* [Information given]:
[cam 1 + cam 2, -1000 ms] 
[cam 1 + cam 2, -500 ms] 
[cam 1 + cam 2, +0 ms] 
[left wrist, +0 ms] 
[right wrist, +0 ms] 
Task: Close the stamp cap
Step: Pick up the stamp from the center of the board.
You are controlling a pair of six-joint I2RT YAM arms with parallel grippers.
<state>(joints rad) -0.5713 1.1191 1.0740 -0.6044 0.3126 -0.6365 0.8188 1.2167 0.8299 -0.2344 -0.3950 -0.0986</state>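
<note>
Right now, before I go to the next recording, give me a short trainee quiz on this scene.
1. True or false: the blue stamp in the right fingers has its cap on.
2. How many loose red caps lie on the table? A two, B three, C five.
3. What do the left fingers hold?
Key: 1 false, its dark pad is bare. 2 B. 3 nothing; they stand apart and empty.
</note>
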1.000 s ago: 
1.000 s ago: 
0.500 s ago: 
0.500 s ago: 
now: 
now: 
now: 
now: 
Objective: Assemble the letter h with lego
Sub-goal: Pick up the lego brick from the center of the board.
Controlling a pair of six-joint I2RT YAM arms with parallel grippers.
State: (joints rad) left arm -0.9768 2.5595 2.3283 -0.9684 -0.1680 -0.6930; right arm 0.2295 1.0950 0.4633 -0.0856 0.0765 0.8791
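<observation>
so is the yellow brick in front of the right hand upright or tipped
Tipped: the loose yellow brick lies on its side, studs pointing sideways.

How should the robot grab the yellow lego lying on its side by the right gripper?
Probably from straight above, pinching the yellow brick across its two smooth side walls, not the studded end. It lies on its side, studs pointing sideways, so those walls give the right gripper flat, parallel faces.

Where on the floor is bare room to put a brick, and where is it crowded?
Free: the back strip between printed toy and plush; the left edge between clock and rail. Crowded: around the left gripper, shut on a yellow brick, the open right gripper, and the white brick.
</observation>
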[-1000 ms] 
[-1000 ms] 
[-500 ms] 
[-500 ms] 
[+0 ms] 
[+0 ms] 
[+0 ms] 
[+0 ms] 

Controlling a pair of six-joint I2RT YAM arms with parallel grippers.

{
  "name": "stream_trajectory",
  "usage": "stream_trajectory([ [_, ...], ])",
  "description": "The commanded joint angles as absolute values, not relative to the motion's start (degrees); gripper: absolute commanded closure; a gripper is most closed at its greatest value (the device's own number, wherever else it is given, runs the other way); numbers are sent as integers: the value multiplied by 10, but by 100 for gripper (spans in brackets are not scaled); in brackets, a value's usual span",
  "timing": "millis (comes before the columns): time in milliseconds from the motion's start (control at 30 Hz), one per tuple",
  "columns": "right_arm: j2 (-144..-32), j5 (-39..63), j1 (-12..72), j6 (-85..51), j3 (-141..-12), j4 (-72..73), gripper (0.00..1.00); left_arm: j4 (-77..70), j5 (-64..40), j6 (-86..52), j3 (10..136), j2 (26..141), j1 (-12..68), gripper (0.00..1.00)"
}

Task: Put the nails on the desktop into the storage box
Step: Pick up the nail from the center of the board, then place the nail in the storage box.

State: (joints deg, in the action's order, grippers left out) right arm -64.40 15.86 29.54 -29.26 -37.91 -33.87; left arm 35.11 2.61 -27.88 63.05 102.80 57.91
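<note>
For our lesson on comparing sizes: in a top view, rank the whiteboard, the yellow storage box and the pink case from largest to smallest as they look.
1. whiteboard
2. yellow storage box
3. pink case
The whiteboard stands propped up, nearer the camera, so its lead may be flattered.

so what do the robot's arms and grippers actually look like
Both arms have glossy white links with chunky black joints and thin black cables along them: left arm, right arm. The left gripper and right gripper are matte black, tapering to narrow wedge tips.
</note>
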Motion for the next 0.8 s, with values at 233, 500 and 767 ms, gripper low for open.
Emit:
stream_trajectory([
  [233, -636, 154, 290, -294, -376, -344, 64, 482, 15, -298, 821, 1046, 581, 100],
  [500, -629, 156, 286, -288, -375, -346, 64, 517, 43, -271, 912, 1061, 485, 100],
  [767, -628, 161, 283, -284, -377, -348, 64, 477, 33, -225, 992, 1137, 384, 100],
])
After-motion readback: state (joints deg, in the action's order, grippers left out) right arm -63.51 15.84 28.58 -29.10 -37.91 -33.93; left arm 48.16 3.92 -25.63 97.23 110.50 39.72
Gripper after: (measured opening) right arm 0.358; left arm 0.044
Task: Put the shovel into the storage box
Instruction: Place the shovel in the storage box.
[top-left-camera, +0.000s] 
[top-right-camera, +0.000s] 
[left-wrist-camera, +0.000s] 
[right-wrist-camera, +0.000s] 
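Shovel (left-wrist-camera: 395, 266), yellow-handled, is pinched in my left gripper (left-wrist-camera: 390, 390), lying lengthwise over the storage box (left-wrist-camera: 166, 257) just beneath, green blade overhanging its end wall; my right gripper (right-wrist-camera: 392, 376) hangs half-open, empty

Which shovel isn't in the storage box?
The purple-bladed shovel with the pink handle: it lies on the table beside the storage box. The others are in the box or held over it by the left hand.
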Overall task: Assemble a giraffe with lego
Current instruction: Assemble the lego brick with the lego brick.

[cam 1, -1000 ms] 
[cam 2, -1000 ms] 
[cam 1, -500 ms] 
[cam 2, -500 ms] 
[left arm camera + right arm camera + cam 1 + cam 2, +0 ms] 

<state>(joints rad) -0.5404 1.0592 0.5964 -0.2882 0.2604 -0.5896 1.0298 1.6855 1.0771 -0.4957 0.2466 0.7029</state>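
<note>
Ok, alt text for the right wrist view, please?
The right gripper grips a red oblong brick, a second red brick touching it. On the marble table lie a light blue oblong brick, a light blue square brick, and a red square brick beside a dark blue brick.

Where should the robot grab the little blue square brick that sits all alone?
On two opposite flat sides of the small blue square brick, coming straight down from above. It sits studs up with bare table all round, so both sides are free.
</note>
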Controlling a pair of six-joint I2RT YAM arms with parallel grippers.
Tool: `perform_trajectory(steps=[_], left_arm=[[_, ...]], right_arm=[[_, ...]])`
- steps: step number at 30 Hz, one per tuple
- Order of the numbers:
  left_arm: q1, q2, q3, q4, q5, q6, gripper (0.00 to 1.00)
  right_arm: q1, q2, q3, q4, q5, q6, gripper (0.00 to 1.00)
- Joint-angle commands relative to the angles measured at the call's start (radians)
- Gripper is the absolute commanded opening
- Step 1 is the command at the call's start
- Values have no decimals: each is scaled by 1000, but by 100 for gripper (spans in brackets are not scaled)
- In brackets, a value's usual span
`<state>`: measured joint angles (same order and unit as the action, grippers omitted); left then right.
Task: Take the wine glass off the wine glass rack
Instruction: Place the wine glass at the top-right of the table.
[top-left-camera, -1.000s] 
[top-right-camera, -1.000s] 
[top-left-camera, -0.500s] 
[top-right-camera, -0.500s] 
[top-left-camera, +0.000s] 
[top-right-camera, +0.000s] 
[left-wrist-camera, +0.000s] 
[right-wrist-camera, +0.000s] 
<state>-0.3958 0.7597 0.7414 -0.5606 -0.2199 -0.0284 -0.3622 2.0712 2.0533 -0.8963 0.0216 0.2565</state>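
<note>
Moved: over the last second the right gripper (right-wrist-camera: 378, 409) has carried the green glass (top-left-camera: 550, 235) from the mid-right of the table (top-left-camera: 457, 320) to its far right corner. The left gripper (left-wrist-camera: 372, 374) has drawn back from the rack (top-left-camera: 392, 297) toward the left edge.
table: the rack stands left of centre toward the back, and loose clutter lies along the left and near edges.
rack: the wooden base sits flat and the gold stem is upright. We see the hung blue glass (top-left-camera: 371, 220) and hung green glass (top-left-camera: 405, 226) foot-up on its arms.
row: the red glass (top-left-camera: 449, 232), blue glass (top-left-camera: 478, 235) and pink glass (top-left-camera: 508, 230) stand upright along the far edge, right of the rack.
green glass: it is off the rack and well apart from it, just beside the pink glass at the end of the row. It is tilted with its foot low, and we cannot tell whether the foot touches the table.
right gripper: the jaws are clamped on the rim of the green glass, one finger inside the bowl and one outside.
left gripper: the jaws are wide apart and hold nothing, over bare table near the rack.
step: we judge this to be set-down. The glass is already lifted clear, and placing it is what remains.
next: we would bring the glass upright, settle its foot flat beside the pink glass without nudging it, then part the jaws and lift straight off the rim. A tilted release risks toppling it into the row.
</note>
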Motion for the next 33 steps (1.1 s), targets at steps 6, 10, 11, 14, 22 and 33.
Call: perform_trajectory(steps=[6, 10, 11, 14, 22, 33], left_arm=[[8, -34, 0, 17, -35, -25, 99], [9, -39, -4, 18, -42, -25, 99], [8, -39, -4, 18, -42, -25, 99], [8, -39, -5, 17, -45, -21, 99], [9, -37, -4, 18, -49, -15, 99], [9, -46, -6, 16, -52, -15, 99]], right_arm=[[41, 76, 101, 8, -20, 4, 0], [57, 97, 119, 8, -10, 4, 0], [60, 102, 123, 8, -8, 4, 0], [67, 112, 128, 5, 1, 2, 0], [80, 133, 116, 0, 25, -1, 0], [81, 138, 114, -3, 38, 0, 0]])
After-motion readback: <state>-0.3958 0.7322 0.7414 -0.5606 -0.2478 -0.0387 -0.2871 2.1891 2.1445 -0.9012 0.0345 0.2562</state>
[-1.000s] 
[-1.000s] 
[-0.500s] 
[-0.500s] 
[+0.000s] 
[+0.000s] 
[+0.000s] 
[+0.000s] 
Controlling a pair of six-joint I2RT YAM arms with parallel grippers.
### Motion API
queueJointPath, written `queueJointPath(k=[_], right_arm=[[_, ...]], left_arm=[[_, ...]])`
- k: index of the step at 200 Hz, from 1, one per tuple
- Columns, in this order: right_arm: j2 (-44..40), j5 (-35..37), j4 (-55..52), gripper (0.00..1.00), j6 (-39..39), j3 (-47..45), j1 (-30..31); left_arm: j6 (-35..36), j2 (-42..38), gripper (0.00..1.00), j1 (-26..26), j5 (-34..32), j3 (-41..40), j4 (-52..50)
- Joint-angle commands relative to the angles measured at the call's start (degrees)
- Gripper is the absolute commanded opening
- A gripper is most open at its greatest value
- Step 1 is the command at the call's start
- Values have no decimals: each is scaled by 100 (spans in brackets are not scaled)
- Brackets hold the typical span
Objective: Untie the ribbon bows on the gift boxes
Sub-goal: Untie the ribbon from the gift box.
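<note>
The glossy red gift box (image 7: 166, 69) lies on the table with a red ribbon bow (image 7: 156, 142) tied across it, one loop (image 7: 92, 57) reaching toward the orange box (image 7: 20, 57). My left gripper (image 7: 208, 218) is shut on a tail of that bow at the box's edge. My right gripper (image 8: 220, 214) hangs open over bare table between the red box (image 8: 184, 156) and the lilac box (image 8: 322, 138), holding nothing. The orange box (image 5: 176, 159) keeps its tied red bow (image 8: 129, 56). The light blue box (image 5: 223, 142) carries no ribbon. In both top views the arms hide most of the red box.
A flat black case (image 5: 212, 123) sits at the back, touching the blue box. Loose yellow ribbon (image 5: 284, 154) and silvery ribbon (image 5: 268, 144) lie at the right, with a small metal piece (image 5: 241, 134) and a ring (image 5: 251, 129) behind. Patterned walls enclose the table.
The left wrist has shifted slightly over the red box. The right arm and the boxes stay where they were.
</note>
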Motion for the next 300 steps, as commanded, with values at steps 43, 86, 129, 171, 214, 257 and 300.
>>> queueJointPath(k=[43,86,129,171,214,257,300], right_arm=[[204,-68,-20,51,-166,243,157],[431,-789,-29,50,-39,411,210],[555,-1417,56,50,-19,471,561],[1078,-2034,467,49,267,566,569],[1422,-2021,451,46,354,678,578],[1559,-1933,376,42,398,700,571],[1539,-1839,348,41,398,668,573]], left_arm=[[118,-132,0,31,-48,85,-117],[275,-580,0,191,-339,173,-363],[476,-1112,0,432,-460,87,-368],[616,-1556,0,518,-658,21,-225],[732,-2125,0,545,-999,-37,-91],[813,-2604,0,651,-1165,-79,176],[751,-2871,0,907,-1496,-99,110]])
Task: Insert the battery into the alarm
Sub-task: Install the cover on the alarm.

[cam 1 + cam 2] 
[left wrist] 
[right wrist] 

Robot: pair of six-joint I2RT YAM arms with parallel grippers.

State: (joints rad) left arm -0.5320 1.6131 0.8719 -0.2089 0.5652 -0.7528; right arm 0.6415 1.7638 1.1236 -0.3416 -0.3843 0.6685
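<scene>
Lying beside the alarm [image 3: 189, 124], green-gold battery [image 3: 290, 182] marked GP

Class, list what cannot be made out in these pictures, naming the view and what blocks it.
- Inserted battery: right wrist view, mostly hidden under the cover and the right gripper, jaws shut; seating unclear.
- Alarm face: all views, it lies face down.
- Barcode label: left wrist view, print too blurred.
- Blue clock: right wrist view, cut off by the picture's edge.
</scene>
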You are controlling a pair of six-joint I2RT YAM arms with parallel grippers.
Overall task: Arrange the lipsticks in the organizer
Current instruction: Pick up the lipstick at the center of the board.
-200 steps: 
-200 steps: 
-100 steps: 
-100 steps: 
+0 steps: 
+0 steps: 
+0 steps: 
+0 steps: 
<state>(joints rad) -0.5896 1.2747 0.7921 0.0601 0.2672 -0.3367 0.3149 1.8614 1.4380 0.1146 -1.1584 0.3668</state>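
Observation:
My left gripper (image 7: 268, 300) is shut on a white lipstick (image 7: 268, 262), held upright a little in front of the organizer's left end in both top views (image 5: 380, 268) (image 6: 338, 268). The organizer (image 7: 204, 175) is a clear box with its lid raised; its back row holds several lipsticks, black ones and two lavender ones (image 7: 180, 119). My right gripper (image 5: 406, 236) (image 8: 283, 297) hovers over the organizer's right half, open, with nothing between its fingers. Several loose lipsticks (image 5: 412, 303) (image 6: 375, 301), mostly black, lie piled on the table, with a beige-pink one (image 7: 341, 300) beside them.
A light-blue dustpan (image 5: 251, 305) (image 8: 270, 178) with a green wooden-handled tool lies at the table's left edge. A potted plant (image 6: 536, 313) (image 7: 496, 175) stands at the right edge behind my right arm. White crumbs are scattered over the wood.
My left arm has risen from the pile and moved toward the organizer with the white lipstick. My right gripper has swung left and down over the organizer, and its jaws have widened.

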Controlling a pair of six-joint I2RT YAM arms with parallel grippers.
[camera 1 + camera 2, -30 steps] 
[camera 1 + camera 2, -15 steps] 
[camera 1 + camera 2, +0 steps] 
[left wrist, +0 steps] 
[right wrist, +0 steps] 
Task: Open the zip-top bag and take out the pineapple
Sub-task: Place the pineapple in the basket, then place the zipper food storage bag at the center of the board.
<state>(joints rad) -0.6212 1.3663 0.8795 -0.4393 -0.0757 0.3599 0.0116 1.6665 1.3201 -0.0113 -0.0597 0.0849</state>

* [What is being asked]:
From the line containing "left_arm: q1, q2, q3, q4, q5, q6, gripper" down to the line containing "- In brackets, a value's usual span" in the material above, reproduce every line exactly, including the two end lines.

* [Result for this exercise]:
  left_arm: q1, q2, q3, q4, q5, q6, gripper (0.00 to 1.00)
  right_arm: q1, q2, q3, q4, q5, q6, gripper (0.00 to 1.00)
- Joint-angle commands relative to the angles measured at the call's start (radians)
- Gripper is the absolute commanded opening
- Step 1 is the command at the call's start
- Values have no decimals: each is scaled by 1000, but by 100 for gripper (spans in brackets are not scaled)
- In brackets, a value's usual span

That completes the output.